Nicolas Sarkozy n'a pas perdu. Mais Ségolène Royal a gagné.

Pourquoi un jugement aussi lapidaire ? Parce que dans ce débat fait de passion froide et de retenue agressive, la candidate socialiste l'a emporté sur un point essentiel : la légitimité. Nantie de 26 % des voix au premier tour - presque autant que Mitterrand en 1981 - et de sondages innombrables qui la placent juste derrière Nicolas Sarkozy - c'est-à-dire, tout de même, avec la moitié de la France pour soutien -, elle a démontré ce dont l'opinion a un moment douté : elle est parfaitement capable d'être présidente de la République. Au moins autant, en tout cas, que Sarkozy, qu'elle a malmené pendant plus de deux heures, lui dont on disait qu'il n'en ferait qu'une bouchée. Pugnace, précise, dure à la repartie en dépit de quelques maladresses et d'un sens abusif de l'exemple simple, elle a souvent bousculé le favori de la compétition. Sarkozy fut-il mauvais ? Certes non, au contraire. Mais avec toute sa volonté, sa préparation et l'avantage que donnent les 31 % réunis au premier tour, le leader impérial de la droite n'a pas dominé sa rivale. Que doit-elle encore prouver ?

Du coup, le débat de fond a repris ses droits.

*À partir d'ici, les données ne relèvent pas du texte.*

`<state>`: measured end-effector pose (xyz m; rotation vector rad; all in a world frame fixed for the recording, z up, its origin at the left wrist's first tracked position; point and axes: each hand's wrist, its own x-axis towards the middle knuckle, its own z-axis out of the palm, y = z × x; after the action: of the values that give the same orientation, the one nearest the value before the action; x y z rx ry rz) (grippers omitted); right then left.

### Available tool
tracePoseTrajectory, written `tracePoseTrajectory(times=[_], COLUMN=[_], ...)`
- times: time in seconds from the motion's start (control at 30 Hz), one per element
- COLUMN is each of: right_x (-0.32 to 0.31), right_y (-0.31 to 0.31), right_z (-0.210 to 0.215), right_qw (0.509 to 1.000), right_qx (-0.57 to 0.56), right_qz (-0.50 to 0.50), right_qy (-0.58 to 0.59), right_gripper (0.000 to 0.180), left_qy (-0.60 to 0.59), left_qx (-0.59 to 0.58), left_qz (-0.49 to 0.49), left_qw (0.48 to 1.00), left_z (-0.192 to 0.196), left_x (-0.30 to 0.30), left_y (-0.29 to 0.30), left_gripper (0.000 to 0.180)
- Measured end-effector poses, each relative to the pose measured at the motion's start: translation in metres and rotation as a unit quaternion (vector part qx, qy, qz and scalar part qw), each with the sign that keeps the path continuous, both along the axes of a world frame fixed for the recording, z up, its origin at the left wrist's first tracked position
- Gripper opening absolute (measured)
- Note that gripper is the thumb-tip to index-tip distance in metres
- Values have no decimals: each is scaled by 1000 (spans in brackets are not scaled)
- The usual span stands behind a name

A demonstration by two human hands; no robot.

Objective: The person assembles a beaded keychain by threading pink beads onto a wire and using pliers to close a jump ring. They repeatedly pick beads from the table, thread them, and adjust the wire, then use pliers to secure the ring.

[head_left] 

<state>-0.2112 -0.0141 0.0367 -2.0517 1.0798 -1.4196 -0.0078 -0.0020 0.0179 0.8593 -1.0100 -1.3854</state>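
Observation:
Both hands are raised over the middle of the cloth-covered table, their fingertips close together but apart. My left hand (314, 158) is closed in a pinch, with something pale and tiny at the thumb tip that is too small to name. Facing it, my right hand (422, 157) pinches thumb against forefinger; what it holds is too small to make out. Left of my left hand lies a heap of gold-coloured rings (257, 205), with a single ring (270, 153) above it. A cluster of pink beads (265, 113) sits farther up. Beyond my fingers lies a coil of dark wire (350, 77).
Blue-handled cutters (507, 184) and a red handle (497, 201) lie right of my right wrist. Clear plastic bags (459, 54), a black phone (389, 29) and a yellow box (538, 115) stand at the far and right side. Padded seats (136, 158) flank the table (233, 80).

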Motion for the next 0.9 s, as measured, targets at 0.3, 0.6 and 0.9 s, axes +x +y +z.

Les deux protagonistes en ont donné une version limpide. Un libéralisme à la française pour l'un, un socialisme à l'européenne pour l'autre. Une adaptation de la France à la mondialisation d'un côté, enrobée dans un volontarisme trompeur, un refus de la normalisation de l'autre, enveloppé dans un réalisme de bon aloi. En principe, le choix devrait être simple pour un peuple qui n'aime pas courber la tête devant la force des marchés. Mais n'oublions pas qu'en politique les circonstances gouvernent.

Nicolas Sarkozy n'a pas vraiment perdu. Il peut donc espérer conserver son avantage. C'était son seul souhait dans cette épreuve. A l'entrée de la dernière ligne droite, il garde la corde. Un seul problème pour lui : Ségolène Royal a commencé hier soir à refaire son retard.